This paper studies homeomorphisms on Cantor spaces that preserve a specified set of invariant measures, showing that generically such homeomorphisms have the prescribed measures and characterizing when a generic conjugacy class exists.

Contribution

It generalizes Yingst's theorem to characterize generic invariant measures and identifies conditions for the existence of a generic conjugacy class in the homeomorphism group.

Findings

01

For a generic homeomorphism in G_K^*, the invariant measures match the given simplex K.

02

A generic conjugacy class exists only when K has a single element, corresponding to an odometer.

03

The conjugacy class of this odometer is generic in G_K^*.

Abstract

Given a dynamical simplex $K$ on a Cantor space $X$ , we consider the set $G_{K}^{*}$ of all homeomorphisms of $X$ which preserve all elements of $K$ and have no nontrivial clopen invariant subset.
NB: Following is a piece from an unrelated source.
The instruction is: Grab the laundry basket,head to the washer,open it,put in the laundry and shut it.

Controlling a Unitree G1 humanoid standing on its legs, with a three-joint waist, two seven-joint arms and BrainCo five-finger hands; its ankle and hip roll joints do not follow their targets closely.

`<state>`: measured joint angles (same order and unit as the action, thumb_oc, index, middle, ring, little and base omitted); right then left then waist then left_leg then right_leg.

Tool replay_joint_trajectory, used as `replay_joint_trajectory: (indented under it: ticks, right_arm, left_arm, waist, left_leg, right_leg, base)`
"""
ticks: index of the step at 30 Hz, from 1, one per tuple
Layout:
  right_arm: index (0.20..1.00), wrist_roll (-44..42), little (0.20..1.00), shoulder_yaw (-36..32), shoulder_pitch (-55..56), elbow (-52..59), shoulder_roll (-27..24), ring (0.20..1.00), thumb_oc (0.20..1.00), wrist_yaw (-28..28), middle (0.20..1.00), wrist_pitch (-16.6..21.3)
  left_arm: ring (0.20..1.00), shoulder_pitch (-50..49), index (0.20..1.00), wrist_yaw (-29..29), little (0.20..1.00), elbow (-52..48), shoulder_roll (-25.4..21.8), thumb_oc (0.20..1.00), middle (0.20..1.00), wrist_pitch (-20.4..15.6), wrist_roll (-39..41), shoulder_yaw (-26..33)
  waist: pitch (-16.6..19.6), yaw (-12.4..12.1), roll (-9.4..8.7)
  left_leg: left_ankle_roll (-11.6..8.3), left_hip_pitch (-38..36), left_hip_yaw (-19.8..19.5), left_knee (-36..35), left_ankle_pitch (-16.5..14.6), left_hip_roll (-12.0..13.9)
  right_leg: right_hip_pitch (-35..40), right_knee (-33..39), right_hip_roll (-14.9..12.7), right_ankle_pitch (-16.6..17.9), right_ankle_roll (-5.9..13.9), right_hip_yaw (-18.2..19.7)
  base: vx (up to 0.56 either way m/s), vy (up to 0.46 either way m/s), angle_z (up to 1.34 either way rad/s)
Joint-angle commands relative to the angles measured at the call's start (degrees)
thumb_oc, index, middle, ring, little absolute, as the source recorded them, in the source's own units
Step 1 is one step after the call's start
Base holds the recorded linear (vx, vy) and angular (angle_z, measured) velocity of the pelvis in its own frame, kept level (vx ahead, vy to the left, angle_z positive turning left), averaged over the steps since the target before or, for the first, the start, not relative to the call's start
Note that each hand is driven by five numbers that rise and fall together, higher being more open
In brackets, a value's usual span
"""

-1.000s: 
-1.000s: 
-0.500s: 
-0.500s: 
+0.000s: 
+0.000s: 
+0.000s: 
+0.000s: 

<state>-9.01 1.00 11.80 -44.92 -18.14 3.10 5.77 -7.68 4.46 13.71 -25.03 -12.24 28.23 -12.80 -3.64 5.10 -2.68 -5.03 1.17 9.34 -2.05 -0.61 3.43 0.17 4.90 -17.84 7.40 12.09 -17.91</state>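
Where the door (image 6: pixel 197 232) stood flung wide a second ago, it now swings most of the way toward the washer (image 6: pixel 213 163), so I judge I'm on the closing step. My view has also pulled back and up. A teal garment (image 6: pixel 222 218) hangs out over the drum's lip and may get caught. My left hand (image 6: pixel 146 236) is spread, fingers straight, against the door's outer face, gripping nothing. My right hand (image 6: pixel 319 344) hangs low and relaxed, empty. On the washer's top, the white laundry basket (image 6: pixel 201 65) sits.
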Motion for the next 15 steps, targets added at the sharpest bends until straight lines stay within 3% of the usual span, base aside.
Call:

Generalising a theorem of Yingst, we prove that for a generic element $g$ of $G_{K}^{*}$ the set of invariant measures of $g$ is equal to $K$ . We also investigate when there exists a generic conjugacy class in $G_{K}^{*}$ and prove that this happens exactly when $K$ has only one element, which is the unique invariant measure associated to some odometer; and that in that case the conjugacy class of this odometer is generic in $G_{K}^{*}$ .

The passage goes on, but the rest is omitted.